As a result, there’s a close correlation between a neighborhood’s poverty rate and the proportion of children who go into foster care. In East New York, where 30 percent of people live in poverty, 3 percent of kids are in foster care. Nearby Canarsie, where 9 percent live under the poverty line, sends less than one percent of its kids into the child welfare system.

But there’s also a close correlation between poverty and the absence of the very resources foster children need–most glaringly, places for them to live. Far from having suitable bedrooms to spare, many residents in these neighborhoods live in overcrowded or decrepit apartments. In the Bronx’s University Heights, where there are hundreds more foster children than foster homes, about 30 percent of households are already overcrowded, according to U.S. Census. The figures may even underestimate the scope of the problem.

In Harlem, more than 75 percent of apartments are in fair to poor condition–and there, children outnumber foster homes by about three to one. Throughout the South Bronx, there are twice as many children sent to foster care as there are homes that take in foster children. By contrast, eastern Queens, with many single-family houses and a large population of retired civil servants living on pensions, has historically been something of a foster care dormitory, hosting about twice as many foster kids as it produces.

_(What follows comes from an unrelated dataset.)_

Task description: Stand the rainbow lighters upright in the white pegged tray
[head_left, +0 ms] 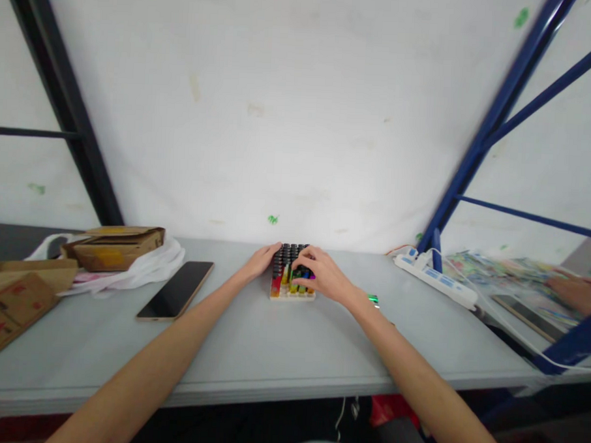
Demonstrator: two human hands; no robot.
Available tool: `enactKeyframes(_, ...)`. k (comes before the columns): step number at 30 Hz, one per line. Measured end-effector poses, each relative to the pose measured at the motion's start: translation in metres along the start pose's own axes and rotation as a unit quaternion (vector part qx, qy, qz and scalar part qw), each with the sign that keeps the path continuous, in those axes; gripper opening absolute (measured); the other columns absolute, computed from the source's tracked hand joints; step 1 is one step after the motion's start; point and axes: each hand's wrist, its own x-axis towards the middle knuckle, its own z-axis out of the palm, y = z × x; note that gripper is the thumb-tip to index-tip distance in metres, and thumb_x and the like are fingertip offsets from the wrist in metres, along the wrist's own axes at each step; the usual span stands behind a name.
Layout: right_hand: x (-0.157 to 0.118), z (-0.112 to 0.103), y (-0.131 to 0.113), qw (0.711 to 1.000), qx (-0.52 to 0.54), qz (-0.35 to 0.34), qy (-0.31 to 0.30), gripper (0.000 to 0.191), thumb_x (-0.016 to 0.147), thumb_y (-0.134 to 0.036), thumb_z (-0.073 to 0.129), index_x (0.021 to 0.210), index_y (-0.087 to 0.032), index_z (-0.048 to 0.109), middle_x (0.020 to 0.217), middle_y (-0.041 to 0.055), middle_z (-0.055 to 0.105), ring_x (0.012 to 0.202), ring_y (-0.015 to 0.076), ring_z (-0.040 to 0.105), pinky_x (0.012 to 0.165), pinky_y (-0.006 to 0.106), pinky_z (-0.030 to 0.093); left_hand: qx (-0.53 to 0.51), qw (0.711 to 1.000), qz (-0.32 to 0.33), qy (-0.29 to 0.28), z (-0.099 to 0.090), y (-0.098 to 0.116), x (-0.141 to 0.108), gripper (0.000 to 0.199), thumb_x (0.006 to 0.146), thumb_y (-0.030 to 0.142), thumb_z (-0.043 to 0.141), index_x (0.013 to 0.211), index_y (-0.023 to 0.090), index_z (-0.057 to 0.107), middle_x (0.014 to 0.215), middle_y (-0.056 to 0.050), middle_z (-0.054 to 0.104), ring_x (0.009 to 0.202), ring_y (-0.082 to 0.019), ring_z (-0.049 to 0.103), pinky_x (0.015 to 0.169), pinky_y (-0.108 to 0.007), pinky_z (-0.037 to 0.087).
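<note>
A small rack [292, 297] with a white base stands on the grey table near the wall, filled with rows of black-topped pieces at the back and red, yellow and green ones at the front. Against its left side rests my left hand [263, 259], with the fingertips at its back left edge. My right hand [322, 273] is over the rack's right front part, thumb and index finger curved towards each other around one of the small pieces. What lies between those fingertips is too small to make out.
A dark phone [176, 291] lies left of my left forearm. Cardboard boxes [113, 247] and a white plastic bag [146, 272] are farther left. Small shiny items [373, 299] lie beside my right wrist. A power strip [436, 280] stands by the blue frame; another person's hand [574, 290] is beyond.
</note>
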Motion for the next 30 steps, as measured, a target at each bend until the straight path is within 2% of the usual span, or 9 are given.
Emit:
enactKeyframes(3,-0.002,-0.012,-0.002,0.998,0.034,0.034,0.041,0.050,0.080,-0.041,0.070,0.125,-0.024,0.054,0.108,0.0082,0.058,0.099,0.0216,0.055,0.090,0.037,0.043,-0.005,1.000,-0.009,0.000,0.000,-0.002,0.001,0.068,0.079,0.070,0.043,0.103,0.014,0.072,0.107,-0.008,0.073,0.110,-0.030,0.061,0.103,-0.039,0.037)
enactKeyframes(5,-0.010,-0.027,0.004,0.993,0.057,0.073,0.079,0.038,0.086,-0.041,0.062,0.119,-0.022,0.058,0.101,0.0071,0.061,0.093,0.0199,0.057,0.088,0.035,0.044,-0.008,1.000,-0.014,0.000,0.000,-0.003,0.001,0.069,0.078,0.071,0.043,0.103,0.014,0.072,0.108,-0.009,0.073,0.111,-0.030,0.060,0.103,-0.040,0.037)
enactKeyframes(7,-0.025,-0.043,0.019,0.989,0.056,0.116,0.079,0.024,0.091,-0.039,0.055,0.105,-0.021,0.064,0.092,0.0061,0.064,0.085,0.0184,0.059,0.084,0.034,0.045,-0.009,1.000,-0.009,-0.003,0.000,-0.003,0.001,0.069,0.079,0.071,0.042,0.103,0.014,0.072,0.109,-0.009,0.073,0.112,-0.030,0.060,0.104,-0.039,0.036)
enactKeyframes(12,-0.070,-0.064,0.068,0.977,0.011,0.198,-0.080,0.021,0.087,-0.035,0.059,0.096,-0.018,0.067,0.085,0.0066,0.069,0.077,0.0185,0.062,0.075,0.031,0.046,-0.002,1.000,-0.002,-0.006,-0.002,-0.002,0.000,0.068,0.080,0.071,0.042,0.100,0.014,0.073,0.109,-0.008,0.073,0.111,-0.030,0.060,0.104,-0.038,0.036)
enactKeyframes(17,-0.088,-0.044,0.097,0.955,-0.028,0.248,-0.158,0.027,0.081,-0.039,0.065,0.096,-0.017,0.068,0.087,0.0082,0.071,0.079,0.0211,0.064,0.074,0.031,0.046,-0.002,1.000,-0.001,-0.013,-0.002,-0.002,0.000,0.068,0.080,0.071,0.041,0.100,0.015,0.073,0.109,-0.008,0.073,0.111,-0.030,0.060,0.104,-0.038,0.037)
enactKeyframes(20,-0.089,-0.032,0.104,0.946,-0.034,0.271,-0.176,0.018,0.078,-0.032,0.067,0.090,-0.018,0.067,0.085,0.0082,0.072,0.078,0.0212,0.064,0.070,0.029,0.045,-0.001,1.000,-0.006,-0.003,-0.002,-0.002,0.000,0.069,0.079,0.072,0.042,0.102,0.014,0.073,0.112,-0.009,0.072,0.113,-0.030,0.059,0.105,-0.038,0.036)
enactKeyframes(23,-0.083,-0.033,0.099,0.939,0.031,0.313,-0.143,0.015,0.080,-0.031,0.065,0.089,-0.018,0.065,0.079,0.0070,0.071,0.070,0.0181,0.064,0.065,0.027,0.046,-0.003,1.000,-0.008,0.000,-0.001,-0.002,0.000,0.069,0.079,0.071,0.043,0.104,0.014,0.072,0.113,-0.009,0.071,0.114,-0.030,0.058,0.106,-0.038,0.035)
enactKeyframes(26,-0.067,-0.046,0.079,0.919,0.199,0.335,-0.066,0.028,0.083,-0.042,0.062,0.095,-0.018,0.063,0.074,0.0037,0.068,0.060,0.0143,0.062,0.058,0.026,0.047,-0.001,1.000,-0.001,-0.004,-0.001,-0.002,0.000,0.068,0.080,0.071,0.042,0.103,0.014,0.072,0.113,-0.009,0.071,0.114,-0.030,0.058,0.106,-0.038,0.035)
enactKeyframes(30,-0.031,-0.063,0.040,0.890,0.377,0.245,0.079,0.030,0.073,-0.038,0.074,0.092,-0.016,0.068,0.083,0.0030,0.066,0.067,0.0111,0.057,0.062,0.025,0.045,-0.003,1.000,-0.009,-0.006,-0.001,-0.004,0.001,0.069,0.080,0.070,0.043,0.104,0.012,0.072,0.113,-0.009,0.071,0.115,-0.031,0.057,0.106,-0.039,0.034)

“Given the history, it’s very understandable where the families are,” says Jan Florie, director of services for the Children’s Aid Society. Her agency works in Harlem, Morrisania and East Tremont, among other neighborhoods. “The reality in New York City is that you find the space you need is in the outer boroughs, where there’s more room, and the housing stock is in better shape.”

Children’s Aid is looking into ways of fixing up housing conditions to make more Bronx and Harlem homes suitable, but it’s not simple. “If we’re considering an apartment and a toilet is backed up, that’s bad for kids,” says Florie. Landlords are frequently unresponsive to pleas for repairs, and tenants are often unwilling to antagonize their landlords, for fear of losing their apartments.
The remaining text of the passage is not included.